The invention relates to electric vacuum technology, in particular to the manufacture of translucent silver-oxygen-cesium photocathodes in cases where it is structurally undesirable to conduct a high-frequency discharge to oxidize the silver layer, as well as to prevent oxidation of parts of internal reinforcement.

State of the art

The current level of experiments on laser thermonuclear fusion programs in new generation facilities puts forward high demands on methods for diagnosing laser radiation with a wavelength of 1.06 μm and plasma, including photo-chronographic recording using time-analyzing electron-optical converters (EOPs). The only photocathode of an image intensifier tube having a sensitivity at a given wavelength of up to 500 μA / W is currently the silver-oxygen-cesium (Ag-O-Cs) photocathode, since photocathodes with negative electron affinity, which have a higher sensitivity, are still in these devices did not find application because of the complexity and high cost of equipment and the process.
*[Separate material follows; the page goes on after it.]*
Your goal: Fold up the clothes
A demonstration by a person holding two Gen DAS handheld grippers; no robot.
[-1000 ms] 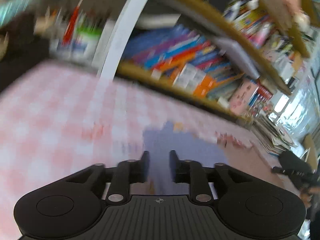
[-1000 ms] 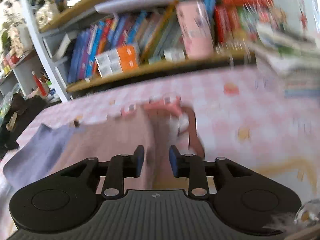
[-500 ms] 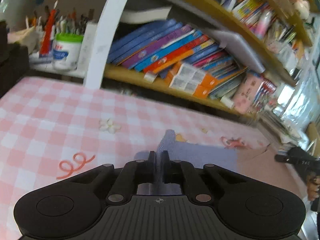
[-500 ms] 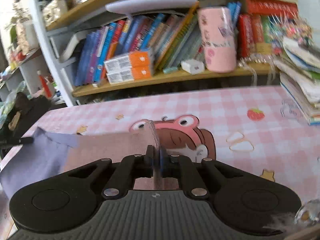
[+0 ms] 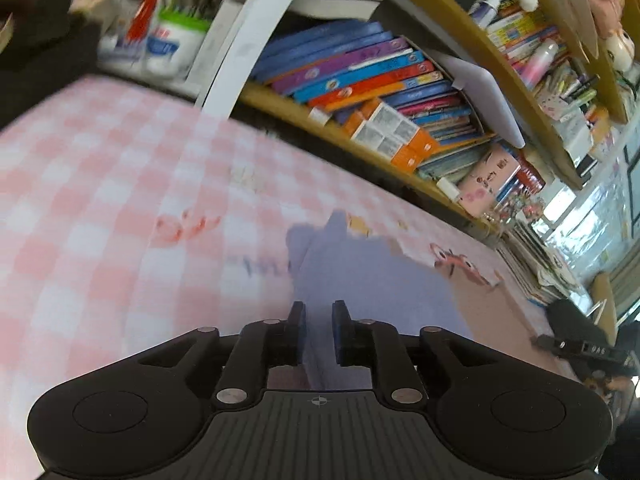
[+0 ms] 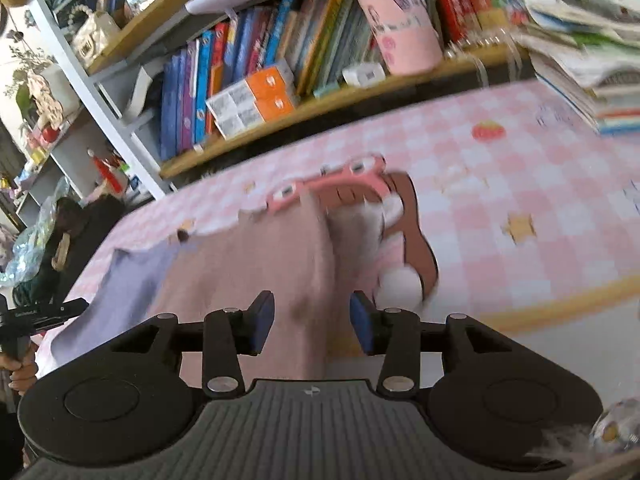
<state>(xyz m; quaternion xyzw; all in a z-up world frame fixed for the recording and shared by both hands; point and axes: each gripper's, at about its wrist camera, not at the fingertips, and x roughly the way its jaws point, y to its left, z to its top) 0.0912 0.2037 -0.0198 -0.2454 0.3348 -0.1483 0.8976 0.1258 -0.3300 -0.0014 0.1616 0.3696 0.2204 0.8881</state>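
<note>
Here the garment (image 5: 360,276), a cloth with a lilac part and a dusty pink part, lies spread on the pink-and-white checked table cover (image 5: 100,208), its far edge reaching a cartoon figure printed on the cover (image 6: 400,216). The left gripper (image 5: 319,330) hovers over the lilac part, its jaws a narrow gap apart after having just been opening; a raised fold of the lilac cloth stands between them, but the blue pads (image 5: 339,332) do not press on it. The right gripper (image 6: 312,322) is over the pink part (image 6: 256,260), jaws spread wider and likewise just opened; a ridge of pink cloth runs up between its pads (image 6: 262,322) without being pinched. In the right wrist view the lilac part (image 6: 120,288) lies to the left of the pink, and at the far left edge a person's hand (image 6: 22,374) grips a black handle. Two grippers show and one garment. Beyond the table stands a wooden bookshelf (image 5: 360,136) with a row of leaning books (image 5: 360,76) and two orange-and-white boxes (image 6: 252,100) stacked one on the other. A pink patterned box (image 6: 400,28) leans on the same shelf. A stack of books and papers (image 6: 588,76) sits at the table's right edge.
</note>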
A known method of manufacturing a device with a silver-oxygen-cesium photocathode [ed. St. USSR No. 1780445, IPC ⁶ H01J 9/12, 09/27/1995], in which, after the photocathode formation procedure in the device, an additional silver layer is sprayed onto the photocathode and the device is heated to obtain the maximum photocathode photocurrent value, according to the invention, in order to increase the photocathode light sensitivity heating of the device is carried out at a temperature of 160 ° C, and silver dusting and heating of the device is carried out no earlier than 24 hours after the manufacture of the device and these operations are repeated with the same time interval until the growth stops photocathode current.
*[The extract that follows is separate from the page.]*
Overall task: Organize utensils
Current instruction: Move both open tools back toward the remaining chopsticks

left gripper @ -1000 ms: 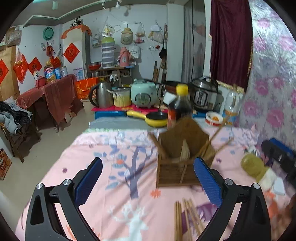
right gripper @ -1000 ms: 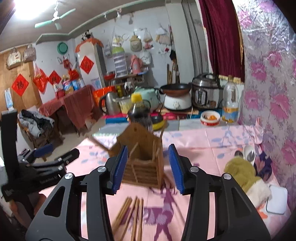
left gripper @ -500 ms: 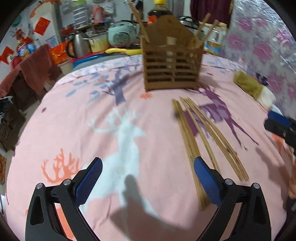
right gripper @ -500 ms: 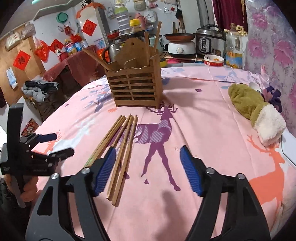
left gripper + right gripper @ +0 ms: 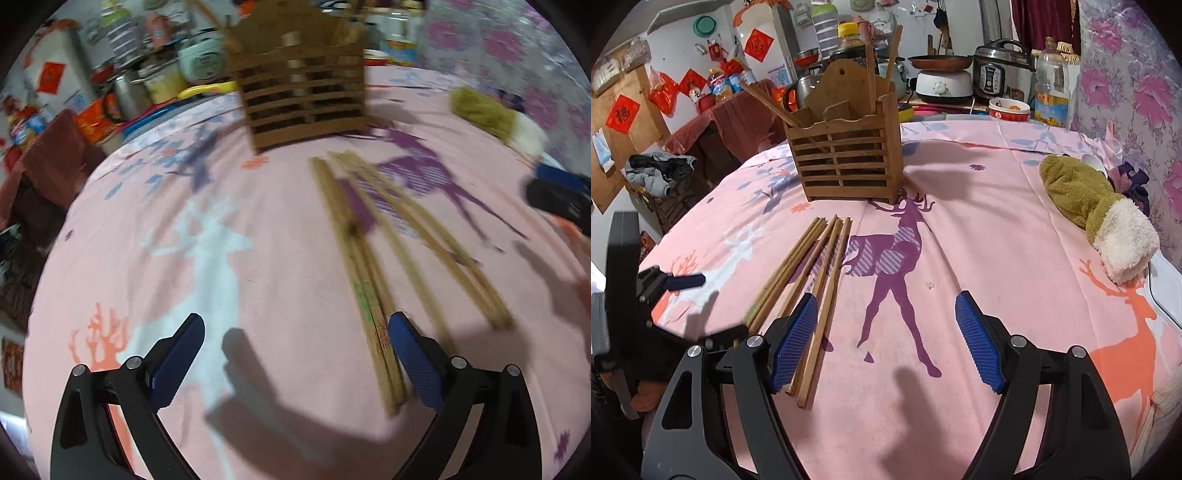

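Several wooden chopsticks point(image 5: 809, 280) lie side by side on the pink tablecloth point(image 5: 979, 258); they also show in the left wrist view point(image 5: 369, 266). Behind them stands a slatted wooden utensil holder point(image 5: 846, 151) with three chopsticks in it, also in the left wrist view point(image 5: 303, 88). My left gripper point(image 5: 295, 362) is open and empty, low over the cloth, its right finger beside the chopsticks' near ends. My right gripper point(image 5: 886, 343) is open and empty, its left finger over the chopsticks' near ends.
A green and white plush cloth point(image 5: 1097, 206) lies at the right of the table. Behind the table stand a rice cooker point(image 5: 1001, 74), an oil bottle point(image 5: 1051, 88), a bowl point(image 5: 1008, 110) and a kettle. The left gripper shows at the left edge of the right wrist view point(image 5: 665, 280).
Both grippers dropped from facing the holder to low over the cloth and closed in on the chopsticks' near ends. The right gripper opened wider. The chopsticks and holder have not moved.
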A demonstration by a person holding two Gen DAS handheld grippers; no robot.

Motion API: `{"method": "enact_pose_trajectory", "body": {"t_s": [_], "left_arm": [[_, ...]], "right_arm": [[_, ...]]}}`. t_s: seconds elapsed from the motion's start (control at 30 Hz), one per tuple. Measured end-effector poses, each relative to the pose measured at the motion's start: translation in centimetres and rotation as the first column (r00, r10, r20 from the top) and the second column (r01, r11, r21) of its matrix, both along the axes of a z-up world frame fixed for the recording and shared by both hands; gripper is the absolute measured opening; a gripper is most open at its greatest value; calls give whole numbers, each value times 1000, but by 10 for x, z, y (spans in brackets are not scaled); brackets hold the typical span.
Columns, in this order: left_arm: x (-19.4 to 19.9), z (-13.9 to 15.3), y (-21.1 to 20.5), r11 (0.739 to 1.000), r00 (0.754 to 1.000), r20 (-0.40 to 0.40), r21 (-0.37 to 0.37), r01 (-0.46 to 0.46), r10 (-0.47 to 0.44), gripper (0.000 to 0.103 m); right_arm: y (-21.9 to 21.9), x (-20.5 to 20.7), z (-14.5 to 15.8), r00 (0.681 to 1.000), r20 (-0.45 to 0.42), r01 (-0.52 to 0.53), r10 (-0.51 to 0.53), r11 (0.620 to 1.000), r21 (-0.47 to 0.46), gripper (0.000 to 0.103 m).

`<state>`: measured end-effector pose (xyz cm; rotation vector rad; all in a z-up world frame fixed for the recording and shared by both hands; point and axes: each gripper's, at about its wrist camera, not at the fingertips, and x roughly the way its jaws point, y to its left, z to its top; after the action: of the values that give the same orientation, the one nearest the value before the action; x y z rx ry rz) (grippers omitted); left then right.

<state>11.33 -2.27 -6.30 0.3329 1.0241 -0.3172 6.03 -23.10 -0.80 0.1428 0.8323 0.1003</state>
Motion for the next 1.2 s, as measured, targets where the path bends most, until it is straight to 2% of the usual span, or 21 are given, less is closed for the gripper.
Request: {"method": "enact_pose_trajectory", "body": {"t_s": [0.13, 0.23, 0.3, 0.63, 0.83, 1.07, 1.2], "left_arm": [[36, -5, 18, 993, 994, -38, -44, -109, 107, 98], [49, -6, 31, 983, 986, -75, -91, -158, 151, 93], [52, -6, 38, 977, 981, -101, -120, -177, 166, 91], [39, -4, 56, 970, 974, -145, -146, -193, 172, 91], [33, -5, 52, 981, 981, -125, -107, -161, 148, 95], [47, -5, 72, 965, 966, -131, -114, -236, 221, 96], [46, -4, 70, 967, 966, -91, -66, -248, 242, 93]], "right_arm": [[0, 1, -1, 1000, 1, 14, -14, 1000, -23, 75], [-3, 2, -2, 1000, 1, 28, -28, 999, -27, 75], [-4, 2, -3, 999, -1, 33, -33, 999, -21, 75], [-7, 3, -5, 999, -11, 40, -40, 999, -17, 75], [-8, 4, -7, 999, -18, 45, -46, 999, -17, 75], [-7, 3, -6, 999, -16, 43, -43, 999, -20, 75], [-7, 3, -6, 999, -17, 43, -43, 999, -19, 75]]}}
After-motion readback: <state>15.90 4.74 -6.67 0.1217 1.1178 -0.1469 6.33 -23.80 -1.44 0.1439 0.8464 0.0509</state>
The disadvantages of this technical solution are the low sensitivity of the photocathode in the wavelength range from 1.0 to 1.06 microns and the long duration of the process.

The closest technical solution to the claimed is a method of manufacturing a silver-oxygen-cesium photocathode [A. Sommer. Photoemission materials. - M .: Energy, 1973. - S.92-100], adopted as a prototype and includes three main stages of the process: the deposition of the main layer of silver, the oxidation of the silver layer in a high-frequency discharge of oxygen, the processing of silver oxide by cesium. Additional processes may be the deposition of a thin silver film after the oxidation of the main silver layer before or after processing the oxide with cesium, its heating, as well as the surface oxidation of the photocathode with oxygen (sensitization).

The disadvantage of the prototype is the low spectral sensitivity of the silver-oxygen-cesium photocathode in the infrared region of the spectrum.

When a silver layer is oxidized using a high-frequency discharge with oxygen, the silver layer is uneven in depth, resulting in local inhomogeneities in the structure of the photocathode, which negatively affects the final sensitivity. At the same time, unwanted oxidation of the internal metal parts of the cathode chamber of the device occurs. The presence of these two factors in the photocathode technology adopted in all countries does not allow one to obtain the required high spectral sensitivity at wavelengths in the range from 1.0 to 1.06 μm.

The technical result of the proposed technical solution is to increase the spectral sensitivity of the silver-oxygen-cesium photocathode in the infrared region of the spectrum.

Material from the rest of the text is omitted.